Menurutnya, masjid tidak hanya berfungsi sebagai tempat ibadah, tetapi juga sebagai pusat pembinaan komunitas, termasuk komunitas lansia. Ia menekankan pentingnya program yang mendorong interaksi sosial yang sehat dan bermakna di kalangan jemaah lansia. “Kalau lansia berkumpul dan aktif di masjid, itu bikin mereka panjang umur,” tuturnya.

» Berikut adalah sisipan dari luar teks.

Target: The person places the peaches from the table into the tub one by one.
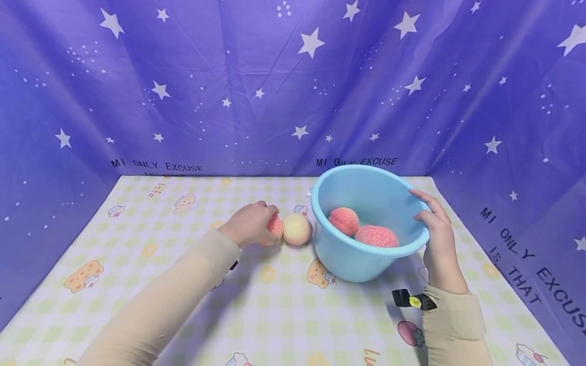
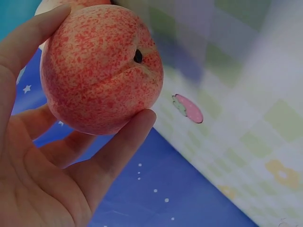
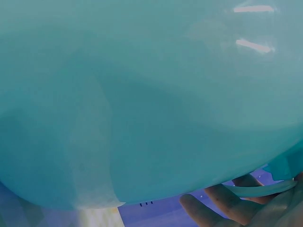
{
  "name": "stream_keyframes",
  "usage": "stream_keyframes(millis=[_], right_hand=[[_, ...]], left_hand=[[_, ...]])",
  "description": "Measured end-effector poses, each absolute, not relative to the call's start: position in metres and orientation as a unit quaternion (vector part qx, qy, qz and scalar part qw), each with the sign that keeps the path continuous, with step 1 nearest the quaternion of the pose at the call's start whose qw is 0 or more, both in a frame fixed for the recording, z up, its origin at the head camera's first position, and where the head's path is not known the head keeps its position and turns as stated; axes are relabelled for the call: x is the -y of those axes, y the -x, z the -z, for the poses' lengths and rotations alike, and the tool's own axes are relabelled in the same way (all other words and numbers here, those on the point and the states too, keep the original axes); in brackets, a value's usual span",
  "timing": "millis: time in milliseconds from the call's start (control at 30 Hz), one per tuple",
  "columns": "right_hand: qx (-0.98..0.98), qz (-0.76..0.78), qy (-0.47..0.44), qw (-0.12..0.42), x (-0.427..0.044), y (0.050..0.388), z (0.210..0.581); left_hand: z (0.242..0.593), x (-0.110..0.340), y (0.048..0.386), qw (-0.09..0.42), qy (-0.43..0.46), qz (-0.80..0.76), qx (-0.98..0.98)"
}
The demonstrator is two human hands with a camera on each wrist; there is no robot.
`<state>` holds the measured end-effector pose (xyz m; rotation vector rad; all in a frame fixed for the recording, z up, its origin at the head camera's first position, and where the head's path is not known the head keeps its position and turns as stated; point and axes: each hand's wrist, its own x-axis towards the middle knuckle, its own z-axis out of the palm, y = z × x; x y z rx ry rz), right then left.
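My left hand [image 1: 251, 223] holds a red-speckled peach [image 2: 102, 71] between thumb and fingers, low over the tablecloth. Beside it, to the right, a paler yellowish peach [image 1: 297, 230] sits on the cloth, close to the bucket. The light blue bucket [image 1: 354, 264] leans, its mouth turned partly toward me. Inside lie two pinkish-red peaches, one rounder [image 1: 344, 221] and one broader [image 1: 377, 237]. My right hand [image 1: 441, 241] grips the bucket's right rim, fingers over the edge. In the right wrist view the bucket's wall [image 3: 151, 104] fills most of the frame, with fingertips [image 3: 222, 201] below.
A checked tablecloth [image 1: 265, 315] with cartoon prints covers the table. Purple star-patterned curtains [image 1: 256, 66] stand behind it and at both sides. A black strap [image 1: 414, 301] with a yellow mark sits at my right wrist.
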<state>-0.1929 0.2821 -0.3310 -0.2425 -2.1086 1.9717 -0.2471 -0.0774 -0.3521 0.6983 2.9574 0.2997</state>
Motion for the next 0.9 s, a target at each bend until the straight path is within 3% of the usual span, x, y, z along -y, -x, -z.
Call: stream_keyframes(millis=[900], right_hand=[[0.721,-0.676,0.079,0.126,-0.281,0.193,0.330]], left_hand=[[0.291,0.077,0.232,0.032,-0.260,-0.088,-0.961]])
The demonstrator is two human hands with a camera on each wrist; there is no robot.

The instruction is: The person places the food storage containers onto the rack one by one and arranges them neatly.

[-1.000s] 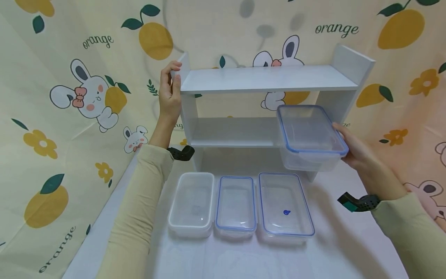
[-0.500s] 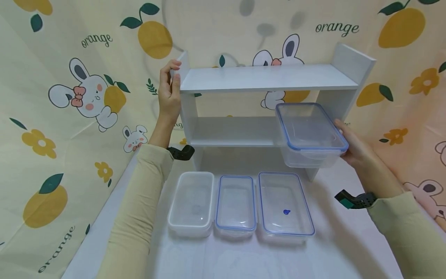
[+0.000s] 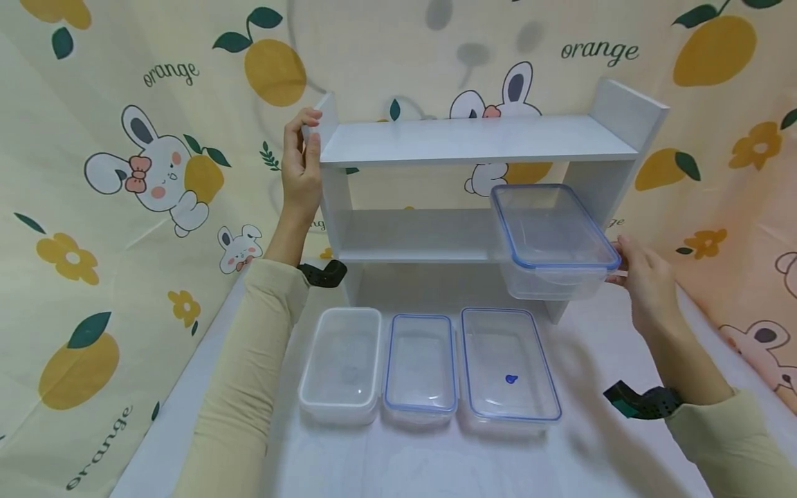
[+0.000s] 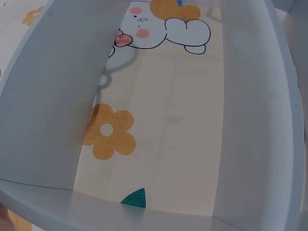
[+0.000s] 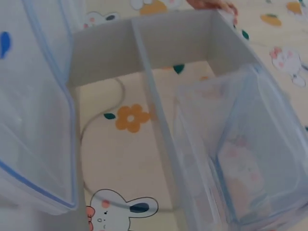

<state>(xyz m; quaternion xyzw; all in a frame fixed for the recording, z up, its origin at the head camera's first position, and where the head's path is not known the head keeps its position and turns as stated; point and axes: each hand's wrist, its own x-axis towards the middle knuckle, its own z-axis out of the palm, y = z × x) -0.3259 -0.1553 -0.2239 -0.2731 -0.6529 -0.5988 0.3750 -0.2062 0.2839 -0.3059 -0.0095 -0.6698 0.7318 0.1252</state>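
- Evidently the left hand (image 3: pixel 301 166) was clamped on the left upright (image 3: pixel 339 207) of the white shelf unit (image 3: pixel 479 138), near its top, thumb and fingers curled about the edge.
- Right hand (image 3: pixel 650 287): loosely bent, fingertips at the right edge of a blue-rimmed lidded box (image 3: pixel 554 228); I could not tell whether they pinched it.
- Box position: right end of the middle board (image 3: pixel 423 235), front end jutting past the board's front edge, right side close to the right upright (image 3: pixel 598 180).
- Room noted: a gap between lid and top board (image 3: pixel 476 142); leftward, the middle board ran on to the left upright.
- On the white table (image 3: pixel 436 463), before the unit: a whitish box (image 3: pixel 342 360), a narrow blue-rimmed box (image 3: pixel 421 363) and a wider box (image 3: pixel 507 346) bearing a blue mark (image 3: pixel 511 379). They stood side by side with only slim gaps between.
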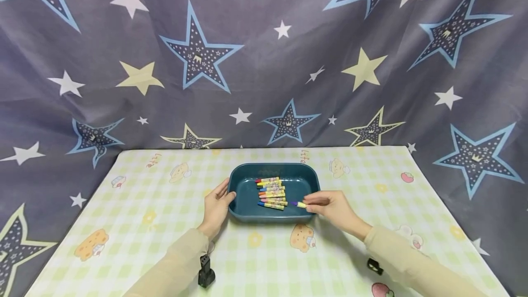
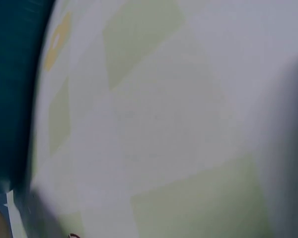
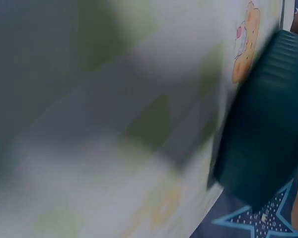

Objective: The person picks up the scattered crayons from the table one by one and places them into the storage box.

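A dark teal dish (image 1: 243,217) with rounded corners stands on the table, and several crayons (image 1: 272,194) lie side by side in a column inside it. My left hand (image 1: 217,206) grips the dish's left wall, thumb over the rim. At the right end of the dish, my right hand (image 1: 330,207) pinches a purple-tipped crayon (image 1: 301,204) low over the dish floor; whether it touches the floor I cannot tell. In the left wrist view the dish's side (image 2: 12,89) fills the left edge. The right wrist view shows the dish's outer wall (image 3: 268,119), with the crayons hidden.
A green-and-white checked cloth (image 1: 156,223) with printed cartoons covers the table. Behind it hangs a grey curtain (image 1: 255,58) patterned with stars. A small black device (image 1: 205,272) is beside the left sleeve, and another black device (image 1: 374,266) is at the right sleeve.
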`<state>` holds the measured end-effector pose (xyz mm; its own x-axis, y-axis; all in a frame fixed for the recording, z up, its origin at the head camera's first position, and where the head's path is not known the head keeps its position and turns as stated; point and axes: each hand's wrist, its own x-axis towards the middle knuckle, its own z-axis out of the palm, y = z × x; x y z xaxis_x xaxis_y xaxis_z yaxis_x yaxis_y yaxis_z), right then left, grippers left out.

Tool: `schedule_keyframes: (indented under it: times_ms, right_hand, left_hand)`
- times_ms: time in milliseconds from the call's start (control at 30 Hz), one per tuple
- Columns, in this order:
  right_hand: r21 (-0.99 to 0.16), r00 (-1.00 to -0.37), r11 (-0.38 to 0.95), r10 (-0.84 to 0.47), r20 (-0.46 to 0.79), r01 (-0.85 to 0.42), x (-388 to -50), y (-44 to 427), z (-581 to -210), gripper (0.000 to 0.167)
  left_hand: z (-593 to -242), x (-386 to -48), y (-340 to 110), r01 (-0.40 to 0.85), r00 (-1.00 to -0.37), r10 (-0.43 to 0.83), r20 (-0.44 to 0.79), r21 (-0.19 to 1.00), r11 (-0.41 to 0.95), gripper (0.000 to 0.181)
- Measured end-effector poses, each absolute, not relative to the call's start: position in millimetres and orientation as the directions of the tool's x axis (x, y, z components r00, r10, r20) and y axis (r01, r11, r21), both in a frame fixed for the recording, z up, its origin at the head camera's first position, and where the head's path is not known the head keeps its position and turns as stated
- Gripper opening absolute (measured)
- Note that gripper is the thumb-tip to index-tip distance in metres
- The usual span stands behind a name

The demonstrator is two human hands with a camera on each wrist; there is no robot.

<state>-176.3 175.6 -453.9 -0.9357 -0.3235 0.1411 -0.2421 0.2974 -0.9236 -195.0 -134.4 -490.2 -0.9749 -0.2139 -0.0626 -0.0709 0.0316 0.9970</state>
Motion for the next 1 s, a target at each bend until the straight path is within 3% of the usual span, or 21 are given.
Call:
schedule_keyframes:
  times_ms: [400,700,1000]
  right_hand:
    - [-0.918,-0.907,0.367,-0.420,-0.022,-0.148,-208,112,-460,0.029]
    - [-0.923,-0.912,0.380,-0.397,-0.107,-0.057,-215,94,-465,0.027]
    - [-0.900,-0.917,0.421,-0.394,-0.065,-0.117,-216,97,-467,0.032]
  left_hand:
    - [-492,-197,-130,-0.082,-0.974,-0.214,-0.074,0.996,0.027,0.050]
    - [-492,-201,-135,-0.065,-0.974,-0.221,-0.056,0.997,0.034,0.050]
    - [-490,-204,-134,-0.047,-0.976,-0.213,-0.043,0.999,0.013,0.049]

KH Masyhuri juga menekankan pentingnya keberlanjutan program. “Jangan sampai seminar ini selesai di ruangan saja. Tindak lanjut itu yang penting. Kalau enggak ada lanjutan, belum bisa disebut mujahid,” ujarnya, sembari menekankan perlunya sinergi antara pengurus masjid dan otoritas keagamaan.
Ia mengapresiasi pendekatan Kemenag yang tidak hanya menyentuh aspek spiritual, tetapi juga sosial dan psikologis jemaah. “Kalau kita ajari lansia dengan cara yang menyenangkan, mereka bisa awet muda. Masjid harus jadi tempat yang hidup, bukan hanya rutinitas ibadah,” tandasnya. (Herman Effendi)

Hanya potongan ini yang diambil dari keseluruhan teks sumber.